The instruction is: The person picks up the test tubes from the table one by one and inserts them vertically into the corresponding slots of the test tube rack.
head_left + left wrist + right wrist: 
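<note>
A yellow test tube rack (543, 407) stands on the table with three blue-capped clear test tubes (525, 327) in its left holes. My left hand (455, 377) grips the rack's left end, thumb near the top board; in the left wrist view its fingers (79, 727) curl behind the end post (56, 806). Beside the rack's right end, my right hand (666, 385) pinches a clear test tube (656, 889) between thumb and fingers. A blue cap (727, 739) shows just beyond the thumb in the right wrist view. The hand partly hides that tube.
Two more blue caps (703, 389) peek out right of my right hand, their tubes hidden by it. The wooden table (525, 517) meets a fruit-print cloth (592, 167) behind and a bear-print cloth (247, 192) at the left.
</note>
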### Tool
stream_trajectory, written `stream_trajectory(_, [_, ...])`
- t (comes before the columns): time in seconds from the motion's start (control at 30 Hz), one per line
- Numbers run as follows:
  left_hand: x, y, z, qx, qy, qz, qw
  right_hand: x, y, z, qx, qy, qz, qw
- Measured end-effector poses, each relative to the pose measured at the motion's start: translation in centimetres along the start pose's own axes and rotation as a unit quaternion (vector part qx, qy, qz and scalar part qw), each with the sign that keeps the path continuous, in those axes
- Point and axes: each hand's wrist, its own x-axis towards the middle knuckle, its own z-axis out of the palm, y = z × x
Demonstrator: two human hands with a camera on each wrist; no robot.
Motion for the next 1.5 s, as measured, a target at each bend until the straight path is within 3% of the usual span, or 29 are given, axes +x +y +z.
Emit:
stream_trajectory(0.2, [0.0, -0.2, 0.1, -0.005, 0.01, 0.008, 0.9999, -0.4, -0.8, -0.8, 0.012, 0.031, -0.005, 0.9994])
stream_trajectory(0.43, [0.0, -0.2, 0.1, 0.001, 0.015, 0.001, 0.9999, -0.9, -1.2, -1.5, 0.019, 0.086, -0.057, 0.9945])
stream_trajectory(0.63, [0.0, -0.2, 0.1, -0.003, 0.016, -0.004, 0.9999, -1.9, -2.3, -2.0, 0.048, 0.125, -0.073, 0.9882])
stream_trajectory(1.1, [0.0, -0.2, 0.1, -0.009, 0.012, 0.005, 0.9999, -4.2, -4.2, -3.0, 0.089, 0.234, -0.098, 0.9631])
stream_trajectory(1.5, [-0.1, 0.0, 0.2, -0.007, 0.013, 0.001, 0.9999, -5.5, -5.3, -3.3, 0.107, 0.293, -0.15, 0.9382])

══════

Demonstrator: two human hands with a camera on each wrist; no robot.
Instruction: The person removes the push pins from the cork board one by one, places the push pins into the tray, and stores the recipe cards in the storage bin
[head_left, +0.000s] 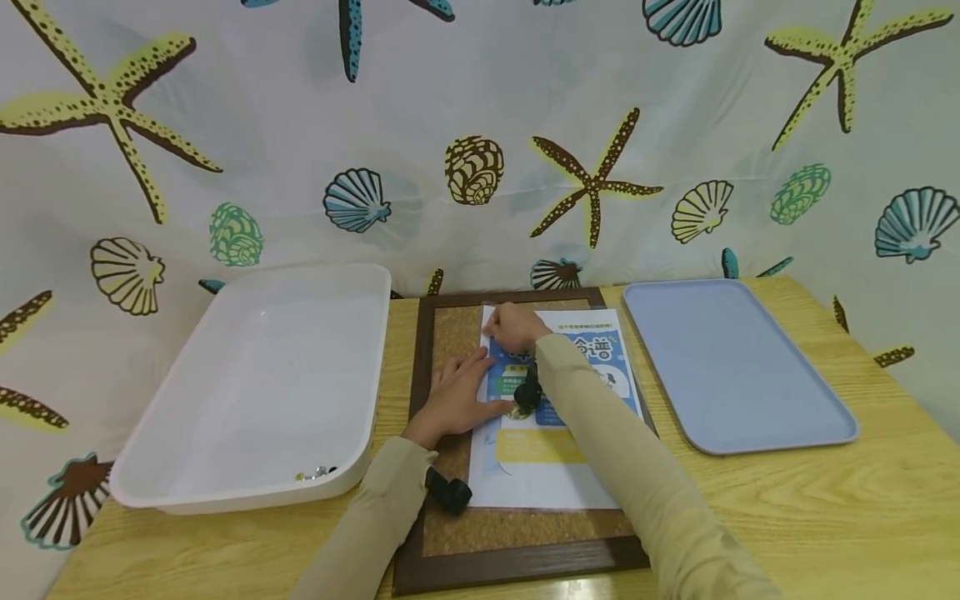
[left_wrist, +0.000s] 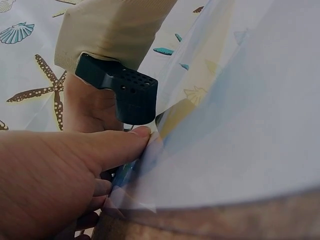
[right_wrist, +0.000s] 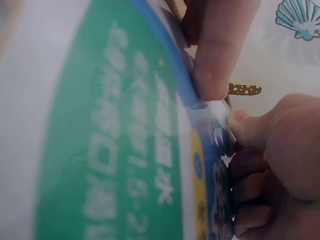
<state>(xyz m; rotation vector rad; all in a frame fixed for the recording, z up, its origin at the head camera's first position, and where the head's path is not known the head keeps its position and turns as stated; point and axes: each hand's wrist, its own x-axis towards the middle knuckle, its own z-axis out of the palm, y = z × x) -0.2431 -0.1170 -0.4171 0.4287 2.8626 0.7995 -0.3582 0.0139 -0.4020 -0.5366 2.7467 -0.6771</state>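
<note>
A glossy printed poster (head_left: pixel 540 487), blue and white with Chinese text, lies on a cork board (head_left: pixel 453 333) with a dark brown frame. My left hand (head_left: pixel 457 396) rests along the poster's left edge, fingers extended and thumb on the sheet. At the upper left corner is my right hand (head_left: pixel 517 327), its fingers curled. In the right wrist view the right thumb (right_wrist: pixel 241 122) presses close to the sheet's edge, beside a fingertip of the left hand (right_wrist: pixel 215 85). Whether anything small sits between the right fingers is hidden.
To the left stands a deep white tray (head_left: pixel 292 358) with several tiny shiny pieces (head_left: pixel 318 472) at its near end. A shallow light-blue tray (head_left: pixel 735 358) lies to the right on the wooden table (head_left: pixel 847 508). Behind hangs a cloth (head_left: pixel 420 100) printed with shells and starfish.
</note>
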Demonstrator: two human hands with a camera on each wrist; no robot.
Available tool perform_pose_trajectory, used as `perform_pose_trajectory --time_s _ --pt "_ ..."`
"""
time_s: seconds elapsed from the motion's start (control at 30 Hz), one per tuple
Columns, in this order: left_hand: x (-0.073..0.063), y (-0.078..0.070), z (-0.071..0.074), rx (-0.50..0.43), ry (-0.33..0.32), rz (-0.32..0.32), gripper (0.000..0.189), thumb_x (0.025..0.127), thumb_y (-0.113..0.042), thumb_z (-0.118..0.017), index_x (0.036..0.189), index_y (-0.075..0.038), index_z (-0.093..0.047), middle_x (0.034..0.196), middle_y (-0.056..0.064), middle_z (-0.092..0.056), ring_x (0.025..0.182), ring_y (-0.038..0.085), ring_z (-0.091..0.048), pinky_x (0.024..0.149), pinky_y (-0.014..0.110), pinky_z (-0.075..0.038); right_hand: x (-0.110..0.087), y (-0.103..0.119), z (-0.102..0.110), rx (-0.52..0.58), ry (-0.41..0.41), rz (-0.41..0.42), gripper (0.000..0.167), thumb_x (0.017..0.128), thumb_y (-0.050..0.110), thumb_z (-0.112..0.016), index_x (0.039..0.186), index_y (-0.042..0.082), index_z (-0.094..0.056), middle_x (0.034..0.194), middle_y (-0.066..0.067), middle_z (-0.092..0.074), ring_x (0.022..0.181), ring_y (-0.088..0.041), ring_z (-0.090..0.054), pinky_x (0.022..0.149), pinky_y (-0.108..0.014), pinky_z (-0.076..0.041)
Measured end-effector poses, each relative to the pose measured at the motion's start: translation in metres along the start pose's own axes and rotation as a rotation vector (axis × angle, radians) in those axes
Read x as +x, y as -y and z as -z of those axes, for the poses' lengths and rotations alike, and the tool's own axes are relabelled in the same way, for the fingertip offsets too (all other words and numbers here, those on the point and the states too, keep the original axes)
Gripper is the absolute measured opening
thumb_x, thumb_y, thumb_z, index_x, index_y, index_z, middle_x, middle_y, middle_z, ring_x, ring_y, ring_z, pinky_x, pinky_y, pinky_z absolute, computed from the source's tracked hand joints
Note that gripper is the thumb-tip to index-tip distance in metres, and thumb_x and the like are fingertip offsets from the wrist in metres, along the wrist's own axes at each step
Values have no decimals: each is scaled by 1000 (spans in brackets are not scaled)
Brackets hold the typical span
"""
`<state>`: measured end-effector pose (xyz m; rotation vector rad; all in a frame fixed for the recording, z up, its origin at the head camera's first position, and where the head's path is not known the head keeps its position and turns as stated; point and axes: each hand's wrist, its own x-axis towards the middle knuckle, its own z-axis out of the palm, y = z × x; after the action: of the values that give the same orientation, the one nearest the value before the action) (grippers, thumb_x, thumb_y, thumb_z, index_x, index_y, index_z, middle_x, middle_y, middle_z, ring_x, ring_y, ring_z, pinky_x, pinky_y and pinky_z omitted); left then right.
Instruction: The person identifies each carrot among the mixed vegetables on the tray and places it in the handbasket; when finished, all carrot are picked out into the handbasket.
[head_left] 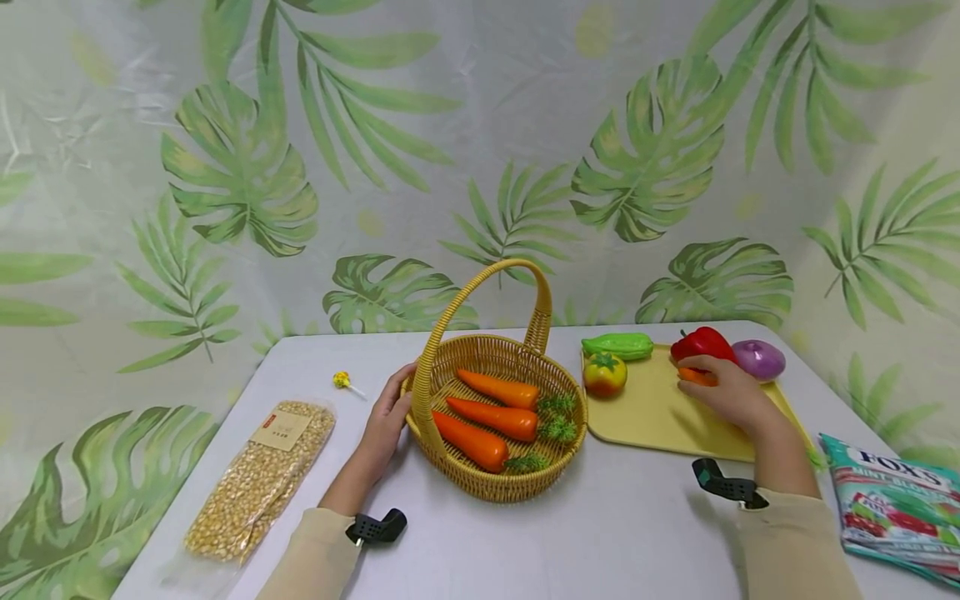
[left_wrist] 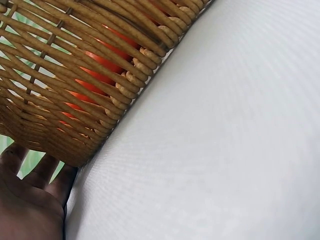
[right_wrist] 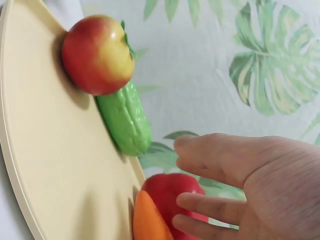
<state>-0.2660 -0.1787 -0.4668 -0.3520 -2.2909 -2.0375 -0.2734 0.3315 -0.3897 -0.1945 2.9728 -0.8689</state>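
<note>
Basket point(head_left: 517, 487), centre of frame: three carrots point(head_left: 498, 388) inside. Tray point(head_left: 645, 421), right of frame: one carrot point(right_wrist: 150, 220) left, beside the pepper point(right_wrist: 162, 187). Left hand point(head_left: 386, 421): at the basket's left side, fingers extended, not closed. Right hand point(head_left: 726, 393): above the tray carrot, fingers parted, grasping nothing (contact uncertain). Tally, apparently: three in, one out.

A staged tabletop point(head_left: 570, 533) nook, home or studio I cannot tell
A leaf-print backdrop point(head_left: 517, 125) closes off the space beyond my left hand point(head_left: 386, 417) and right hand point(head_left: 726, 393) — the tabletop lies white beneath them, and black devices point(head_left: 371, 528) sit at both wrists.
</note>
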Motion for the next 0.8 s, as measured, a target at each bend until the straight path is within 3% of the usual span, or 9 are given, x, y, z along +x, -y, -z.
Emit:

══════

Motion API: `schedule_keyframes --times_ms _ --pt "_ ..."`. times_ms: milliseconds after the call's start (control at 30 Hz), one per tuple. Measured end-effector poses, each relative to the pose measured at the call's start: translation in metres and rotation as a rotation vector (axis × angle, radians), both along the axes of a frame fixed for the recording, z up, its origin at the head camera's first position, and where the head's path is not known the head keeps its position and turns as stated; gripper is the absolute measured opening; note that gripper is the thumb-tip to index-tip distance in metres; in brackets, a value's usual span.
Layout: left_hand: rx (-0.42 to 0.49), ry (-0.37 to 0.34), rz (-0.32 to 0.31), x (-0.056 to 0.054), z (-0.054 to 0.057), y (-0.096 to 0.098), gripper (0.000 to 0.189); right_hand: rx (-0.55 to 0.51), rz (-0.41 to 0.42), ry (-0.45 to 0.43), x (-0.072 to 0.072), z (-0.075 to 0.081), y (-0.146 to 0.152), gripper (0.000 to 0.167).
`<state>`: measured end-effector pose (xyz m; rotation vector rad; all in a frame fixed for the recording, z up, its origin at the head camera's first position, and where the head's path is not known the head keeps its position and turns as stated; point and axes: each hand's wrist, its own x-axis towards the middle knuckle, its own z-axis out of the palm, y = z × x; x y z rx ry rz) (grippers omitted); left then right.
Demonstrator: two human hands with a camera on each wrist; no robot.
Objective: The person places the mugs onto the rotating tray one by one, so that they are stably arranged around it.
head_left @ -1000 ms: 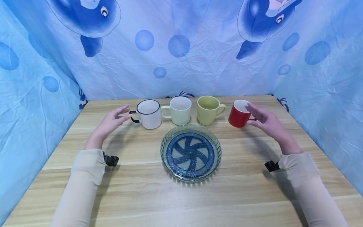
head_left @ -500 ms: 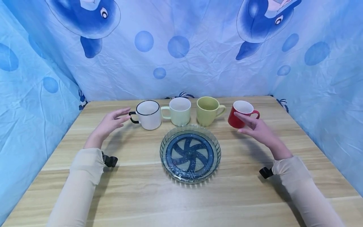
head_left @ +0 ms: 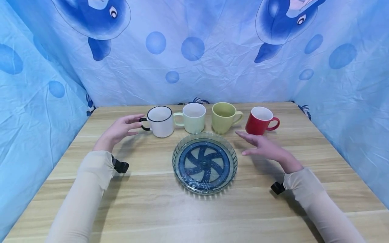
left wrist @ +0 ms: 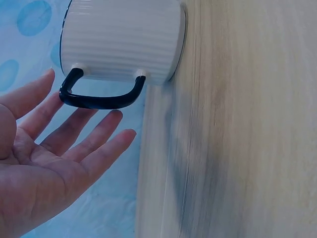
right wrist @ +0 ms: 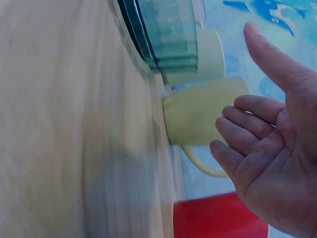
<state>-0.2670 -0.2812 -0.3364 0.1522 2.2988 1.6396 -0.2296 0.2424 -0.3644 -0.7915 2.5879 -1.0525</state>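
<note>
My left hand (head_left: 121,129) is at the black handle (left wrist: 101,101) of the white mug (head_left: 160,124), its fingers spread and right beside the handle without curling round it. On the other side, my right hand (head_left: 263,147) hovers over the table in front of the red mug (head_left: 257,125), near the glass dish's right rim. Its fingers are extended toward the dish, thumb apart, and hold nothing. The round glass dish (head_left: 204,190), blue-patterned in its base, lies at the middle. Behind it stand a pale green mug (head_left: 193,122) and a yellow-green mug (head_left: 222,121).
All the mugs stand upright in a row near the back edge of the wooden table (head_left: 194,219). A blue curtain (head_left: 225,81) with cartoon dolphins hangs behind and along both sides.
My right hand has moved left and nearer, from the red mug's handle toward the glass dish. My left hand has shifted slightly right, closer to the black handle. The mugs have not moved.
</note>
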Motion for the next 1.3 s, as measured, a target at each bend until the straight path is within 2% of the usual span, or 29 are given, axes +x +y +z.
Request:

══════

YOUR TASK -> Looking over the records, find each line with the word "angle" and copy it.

REPLY ->
Measured end-effector poses, each relative to the pose measured at the motion's start: translation in metres along the start pose's own axes and rotation as a rotation vector (axis × angle, radians) in those axes
Motion API: `schedule_keyframes --times_ms _ --pt "_ ..."`. times_ms: milliseconds after the call's start (control at 30 Hz), one per tuple. Measured end-effector poses, each relative to the pose measured at the call's start: translation in metres and rotation as a rotation vector (axis × angle, radians), both along the axes of a frame fixed for the recording, z up, its origin at the head camera's first position, and where the head's path is not known the head keeps its position and turns as stated; gripper is the absolute measured opening; note that gripper is the thumb-tip to index-tip distance in metres; in brackets, a value's usual span.

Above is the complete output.